Scoring duties fell to Benjamin Wallfisch, a talented composer who really made people (including me) sit up and take notice recently with his exquisite Summer in February. This score opens with the outstanding “Elegy for Bhopal”, an impassioned piece so full of feeling – heartbreakingly sad but very beautiful, it’s really rather stunning and deserves a lot of attention and praise. It’s a standalone piece, not really typical of the rest of the score.

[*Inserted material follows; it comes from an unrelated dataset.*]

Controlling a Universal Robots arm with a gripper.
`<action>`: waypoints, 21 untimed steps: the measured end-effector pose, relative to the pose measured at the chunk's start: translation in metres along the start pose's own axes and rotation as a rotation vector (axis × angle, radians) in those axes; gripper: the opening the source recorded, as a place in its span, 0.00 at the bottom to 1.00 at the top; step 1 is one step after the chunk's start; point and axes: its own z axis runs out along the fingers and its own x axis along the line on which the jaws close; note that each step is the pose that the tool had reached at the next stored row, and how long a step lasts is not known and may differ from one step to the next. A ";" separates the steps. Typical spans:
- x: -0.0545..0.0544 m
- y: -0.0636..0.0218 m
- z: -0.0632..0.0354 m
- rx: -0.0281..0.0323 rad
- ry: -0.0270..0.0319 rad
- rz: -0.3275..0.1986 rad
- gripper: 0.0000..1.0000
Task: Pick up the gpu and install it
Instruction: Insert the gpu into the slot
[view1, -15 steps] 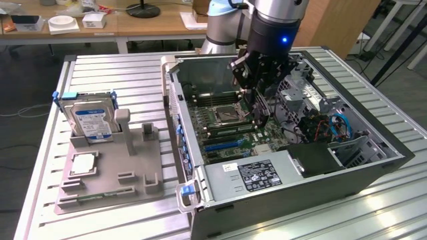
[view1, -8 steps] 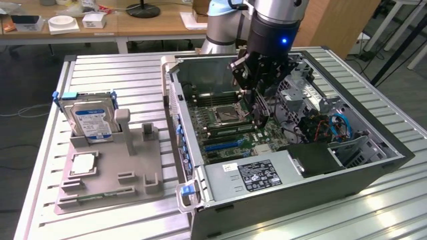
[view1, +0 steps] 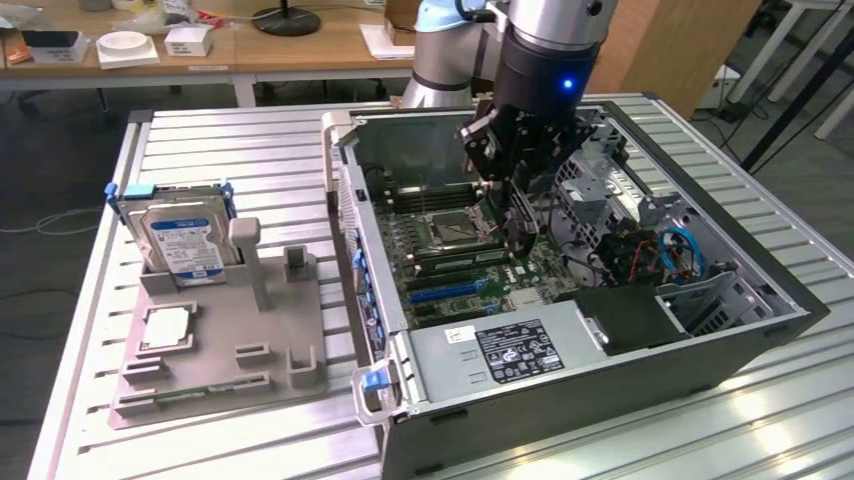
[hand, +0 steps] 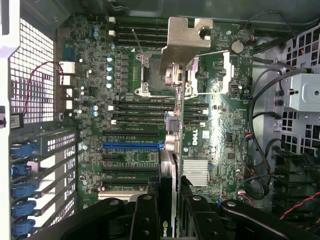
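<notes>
On the surface (view1: 227, 150) lies the open case (view1: 747, 335), its motherboard (view1: 447, 275) facing up. The claw (view1: 518, 185) hangs over the motherboard's middle, clamped on the gpu (view1: 525, 232). The card stands edge-on above the board, with its metal bracket (hand: 187, 40) at the end away from the claw. It looks light, stiff and fragile, so gripping its flat faces near one edge, clear of components, seems safest.
</notes>
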 end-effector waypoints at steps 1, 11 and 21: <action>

The early portions of the score which follows feature some far lighter music, “Introduction” and “Bhopal” both having a Thomas Newman feeling about them with some playful soloists (including Indian instrumentalists) dancing around and then “Rickshaw” introducing an arrestingly different tone with Indian vocalists singing in a style I’ve never heard before. “Prayer” is a moment of calm, a beautiful piano-based reflection.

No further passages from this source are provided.